Example Voice Transformation System for a Throat Microphone

[0031] FIG. 1 shows a voice transformation system 100 for transforming a throat microphone signal 105, according to various embodiments. In particular, a throat microphone signal 105 is input to a feature extraction module 110.

[0032] The feature extraction module 110 converts the raw time-domain audio signal captured by the throat microphone 105 to a frequency-domain representation. In some examples, the continuous audio signal is divided into overlapping time frames (e.g., 64 ms windows with a 10 ms hop). Each time frame is transformed from the time domain to the frequency domain. In some examples, a Short-Time Fourier Transform (STFT) can be used to convert each time frame to the frequency domain. A frequency-domain spectrum can be generated for each time frame. A frequency-domain spectrum can show energy distribution of the signal across different frequencies. The frequency-domain spectrum can be mapped to a Mel scale and converted to a logarithmic amplitude scale, resulting in a Log-Mel spectrum for each time frame.

[0033] For each Log-Mel spectrum, the feature extraction module 110 determines a SAS and a deviation (also called a ripple deviation, and/or a spectrum residual). The SAS for each spectrum can be determined by applying a smoothing operation (e.g., a moving average) across the Mel frequency bins. The spectrum residual can be determined by subtracting the SAS from the original Log-Mel spectrum. According to various examples, the SAS captures the broad spectral envelope, while the spectrum residual captures fine spectral details. The extracted features from the feature extraction module 110 are input to a feature mapping module 120.
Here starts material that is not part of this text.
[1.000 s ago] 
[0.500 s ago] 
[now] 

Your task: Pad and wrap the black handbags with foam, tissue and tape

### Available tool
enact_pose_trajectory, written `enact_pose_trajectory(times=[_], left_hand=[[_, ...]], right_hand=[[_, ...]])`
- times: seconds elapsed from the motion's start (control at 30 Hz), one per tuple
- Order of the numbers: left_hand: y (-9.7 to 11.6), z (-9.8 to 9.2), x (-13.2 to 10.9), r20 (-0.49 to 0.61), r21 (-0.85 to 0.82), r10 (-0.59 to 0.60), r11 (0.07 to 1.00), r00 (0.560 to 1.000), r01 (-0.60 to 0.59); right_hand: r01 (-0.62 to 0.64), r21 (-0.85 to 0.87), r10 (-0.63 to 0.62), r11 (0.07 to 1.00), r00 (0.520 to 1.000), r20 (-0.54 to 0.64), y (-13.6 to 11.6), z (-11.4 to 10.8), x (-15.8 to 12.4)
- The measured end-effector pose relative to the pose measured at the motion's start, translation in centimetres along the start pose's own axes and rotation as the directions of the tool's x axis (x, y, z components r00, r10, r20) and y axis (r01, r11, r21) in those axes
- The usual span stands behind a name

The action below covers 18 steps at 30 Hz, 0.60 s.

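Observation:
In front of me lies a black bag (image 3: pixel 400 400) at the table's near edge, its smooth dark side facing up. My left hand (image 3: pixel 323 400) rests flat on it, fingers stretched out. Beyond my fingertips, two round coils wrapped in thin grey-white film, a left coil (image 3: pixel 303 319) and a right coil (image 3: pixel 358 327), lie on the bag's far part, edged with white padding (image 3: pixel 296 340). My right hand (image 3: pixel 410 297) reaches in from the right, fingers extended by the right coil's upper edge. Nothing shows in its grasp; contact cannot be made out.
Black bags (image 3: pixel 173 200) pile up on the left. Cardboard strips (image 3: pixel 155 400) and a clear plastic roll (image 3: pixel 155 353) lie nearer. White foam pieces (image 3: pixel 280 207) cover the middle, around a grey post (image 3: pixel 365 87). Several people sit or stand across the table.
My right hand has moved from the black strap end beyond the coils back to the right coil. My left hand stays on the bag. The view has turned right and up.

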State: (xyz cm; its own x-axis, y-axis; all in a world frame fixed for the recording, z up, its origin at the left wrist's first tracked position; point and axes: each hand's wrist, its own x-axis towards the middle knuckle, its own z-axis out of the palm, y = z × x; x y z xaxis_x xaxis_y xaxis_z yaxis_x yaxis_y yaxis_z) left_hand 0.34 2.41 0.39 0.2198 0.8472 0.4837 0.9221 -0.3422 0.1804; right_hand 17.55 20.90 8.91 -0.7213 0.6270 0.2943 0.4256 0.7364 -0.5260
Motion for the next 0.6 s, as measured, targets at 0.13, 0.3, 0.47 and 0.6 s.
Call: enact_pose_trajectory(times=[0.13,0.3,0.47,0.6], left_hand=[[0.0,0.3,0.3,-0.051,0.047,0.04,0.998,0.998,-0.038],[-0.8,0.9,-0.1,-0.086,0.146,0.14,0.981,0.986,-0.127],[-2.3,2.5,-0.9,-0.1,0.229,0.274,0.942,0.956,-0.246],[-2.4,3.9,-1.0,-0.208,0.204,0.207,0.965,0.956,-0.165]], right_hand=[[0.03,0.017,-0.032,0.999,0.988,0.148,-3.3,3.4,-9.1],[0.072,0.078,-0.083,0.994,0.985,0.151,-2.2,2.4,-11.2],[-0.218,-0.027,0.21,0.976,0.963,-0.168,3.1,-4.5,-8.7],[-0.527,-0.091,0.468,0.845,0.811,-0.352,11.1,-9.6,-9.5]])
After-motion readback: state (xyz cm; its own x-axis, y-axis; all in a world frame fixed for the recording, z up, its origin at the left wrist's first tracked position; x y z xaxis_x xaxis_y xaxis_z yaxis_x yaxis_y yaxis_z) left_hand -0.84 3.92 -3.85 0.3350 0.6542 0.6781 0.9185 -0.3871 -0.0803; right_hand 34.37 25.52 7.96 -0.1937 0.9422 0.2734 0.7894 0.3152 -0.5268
[0034] The feature mapping module 120 can be a neural network, such as a recurrent neural network. The feature mapping module 120 converts the spectral characteristics of the throat microphone signal 105 to a form that resembles an air-conducted microphone signal. In particular, the feature mapping module receives the Smooth Average Spectra generated by the feature extraction module 110. The feature mapping module 120 maps the SAS received from the feature extraction module 110 to a corresponding estimated SAS from a conventional microphone. In some examples, the feature mapping module 120 outputs the estimated SAS from a conventional microphone.

[0035] According to various implementations, the feature mapping module 120 is a lightweight and efficient neural network. In some examples, the feature mapping module is neural network including at least one gated recurrent unit (GRU) layer and at least one fully connected layer. In some examples, the feature mapping module is a neural network including multiple GRU layers and multiple fully connected layers. In some examples, the feature mapping module is a neural network including five GRU layers and five fully connected layers. The GRU layers can be used by the neural network to model temporal dependencies across sequential audio frames, thereby capturing the dynamics of speech. In some examples, the GRU layers are used by the model to predict missing high frequency content.
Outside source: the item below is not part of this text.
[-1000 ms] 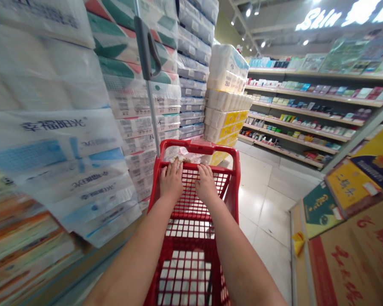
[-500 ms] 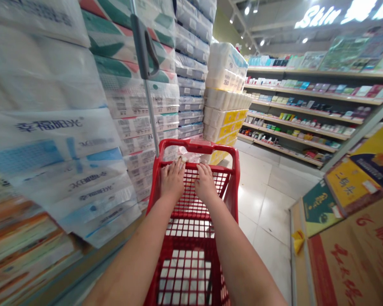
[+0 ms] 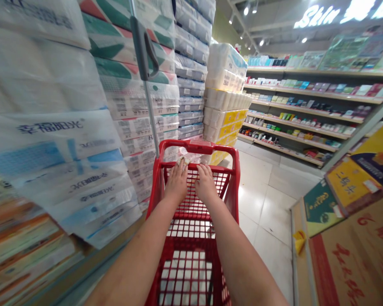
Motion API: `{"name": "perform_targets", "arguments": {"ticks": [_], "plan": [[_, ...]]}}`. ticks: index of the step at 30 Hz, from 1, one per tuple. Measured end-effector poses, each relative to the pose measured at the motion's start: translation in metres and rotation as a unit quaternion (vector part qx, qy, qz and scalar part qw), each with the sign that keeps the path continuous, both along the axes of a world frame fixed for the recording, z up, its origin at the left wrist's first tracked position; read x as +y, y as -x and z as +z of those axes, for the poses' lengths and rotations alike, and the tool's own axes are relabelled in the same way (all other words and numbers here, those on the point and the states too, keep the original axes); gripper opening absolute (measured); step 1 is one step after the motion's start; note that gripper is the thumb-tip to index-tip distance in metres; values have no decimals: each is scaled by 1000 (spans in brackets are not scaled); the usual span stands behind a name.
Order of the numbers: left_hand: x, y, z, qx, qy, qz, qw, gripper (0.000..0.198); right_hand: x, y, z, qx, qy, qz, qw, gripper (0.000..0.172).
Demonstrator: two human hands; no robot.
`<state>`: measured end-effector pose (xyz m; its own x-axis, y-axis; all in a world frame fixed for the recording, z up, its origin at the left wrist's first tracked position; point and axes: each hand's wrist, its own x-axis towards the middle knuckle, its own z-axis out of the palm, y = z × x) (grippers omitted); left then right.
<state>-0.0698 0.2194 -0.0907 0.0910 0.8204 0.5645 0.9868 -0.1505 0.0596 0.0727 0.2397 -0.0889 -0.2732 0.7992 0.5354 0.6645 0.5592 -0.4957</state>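
A red plastic shopping basket [image 3: 235,191] with grid walls stands in front of me. My left hand [image 3: 177,182] lies over its inner red crossbar, fingers forward and close together. Under those fingertips shows a small crumpled whitish cloth [image 3: 182,161], mostly hidden, pressed against the bar. Just to the right, my right hand [image 3: 205,182] has its fingers bent over the same crossbar. Beyond both hands is the basket's outer carrying handle [image 3: 199,147]. A metal pole with a grey grip [image 3: 143,51] rises at the basket's far left corner.
Tall stacks of wrapped tissue packs [image 3: 67,136] line the left side. Toilet roll packs [image 3: 226,89] stand ahead. Shelves of small boxed goods [image 3: 306,102] are at the back right. Cartons [image 3: 347,263] flank the tiled floor [image 3: 264,212] on the right.
My left hand has slid slightly right along the crossbar with the cloth, closer to my right hand. My right hand and the basket have hardly moved.
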Motion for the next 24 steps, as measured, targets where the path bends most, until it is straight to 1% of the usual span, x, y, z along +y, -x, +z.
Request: {"name": "perform_targets", "arguments": {"ticks": [2,3,6,7,11,12,16,17,18,21,22,23,24], "plan": [[-1,0,2,18,10,-21,1000,60,0,0,1,1,3,1,1000,66],[-2,0,3,18,7,-11,1000,60,0,0,1,1,5,1,1000,66],[-1,2,2,-3,-17,47,999,59,0,0,1,-1,9,3,1000,65],[0,2,1,-7,-18,51,998,59,0,0,1,-2,8,2,1000,65],[0,2,0,15,1,-10,1000,59,0,1,0,-5,-1,-4,1000,65],[0,2,0,17,1,-10,1000,59,1,1,0,-5,-3,-4,1000,65],[-1,3,2,-10,-16,60,998,59,2,0,-2,2,-14,4,1000,65],[-1,2,2,-11,-14,59,998,58,2,0,-3,4,-15,5,1000,65],[-1,1,2,-4,-8,41,999,58,2,0,-3,5,-17,5,1000,65],[0,0,2,31,12,-34,999,58,2,0,-3,3,-15,0,1000,65],[0,0,1,34,12,-39,999,58,2,0,-3,1,-15,-1,1000,66],[0,0,1,28,6,-27,999,59,3,0,-3,-1,-14,-1,1000,66],[1,1,1,17,-3,-3,1000,58,3,0,-3,-3,-13,-1,1000,66]]}}
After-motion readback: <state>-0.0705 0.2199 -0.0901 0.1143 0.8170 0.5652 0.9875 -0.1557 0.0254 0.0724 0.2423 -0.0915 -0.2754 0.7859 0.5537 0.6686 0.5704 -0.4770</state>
[0036] The output from the feature mapping module 120, the estimated SAS from a conventional microphone for each time frame, is the input to the inverse extraction module 130. The inverse extraction module 130 combines the estimated SAS with the corresponding spectrum residual from the feature extraction module 110 to reconstruct a complete full-band Log-Mel spectrum. In some examples, the inverse extraction module 130 sums the complete Log-Mel spectrum and the spectrum residual to generate the reconstructed spectrum. Thus, the inverse extraction module 130 generates a reconstructed spectrum that includes both the broad spectral envelope (from the estimated SAS) and the fine spectral details (from the spectrum residual). In various examples, the reconstructed spectrum closely matches a spectrum that would be generated from a signal recorded from a regular microphone.

[0037] The reconstructed Log-Mel spectrum can be converted back to a linear-frequency power spectrum by applying the inverse Mel transformation and exponentiating (to reverse the logarithmic scaling). A vocoder can be used to synthesize a time-domain audio waveform from the reconstructed power spectrum. In some examples, the vocoder can fill in missing phase information, and in some examples, the vocoder can generate a continuous audio signal. The audio signal can be output audio signal 135, which can be played back, transmitted, and/or processed by downstream systems. In some examples, the output audio signal can be used for human-to-human communications in a noisy environment. In some examples, the output audio signal 135 can be used by an automatic speech recognition system.

[0038] In various implementations, the feature mapping module 120 includes a neural network that can be trained to generate the estimated SAS. For example, the neural network can be trained using paired data, with one element of a pair including an SAS from a throat microphone and the other element of a pair including an SAS from a regular microphone. During training, the network minimizes the difference between its predicted output SAS and the target conventional-microphone SAS.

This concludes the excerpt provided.